-- Dataset section follows --
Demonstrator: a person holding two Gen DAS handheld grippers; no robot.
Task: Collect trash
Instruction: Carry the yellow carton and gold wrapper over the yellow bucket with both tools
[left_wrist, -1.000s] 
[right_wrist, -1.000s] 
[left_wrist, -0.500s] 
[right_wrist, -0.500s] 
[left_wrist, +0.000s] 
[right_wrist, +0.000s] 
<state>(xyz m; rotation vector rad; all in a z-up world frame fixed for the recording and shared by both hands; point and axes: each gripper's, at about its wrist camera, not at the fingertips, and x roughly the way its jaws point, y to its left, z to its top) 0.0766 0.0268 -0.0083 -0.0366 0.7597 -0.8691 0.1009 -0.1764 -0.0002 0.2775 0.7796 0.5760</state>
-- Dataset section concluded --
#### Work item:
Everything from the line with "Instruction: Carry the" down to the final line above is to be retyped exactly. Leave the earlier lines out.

#### Answer to the exercise:
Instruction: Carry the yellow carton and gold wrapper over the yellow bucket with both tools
[left_wrist, -1.000s] 
[right_wrist, -1.000s] 
[left_wrist, -0.500s] 
[right_wrist, -0.500s] 
[left_wrist, +0.000s] 
[right_wrist, +0.000s] 
<state>(xyz m; rotation vector rad; all in a z-up world frame fixed for the recording and shared by both hands; point and axes: each gripper's, at about its wrist camera, not at the fingertips, and x roughly the way its jaws point, y to its left, z to its top) 0.0766 0.0268 -0.0083 -0.0366 0.7597 -0.8691 0.1009 -0.1764 -0.0002 0.2775 0.7796 0.5760</state>

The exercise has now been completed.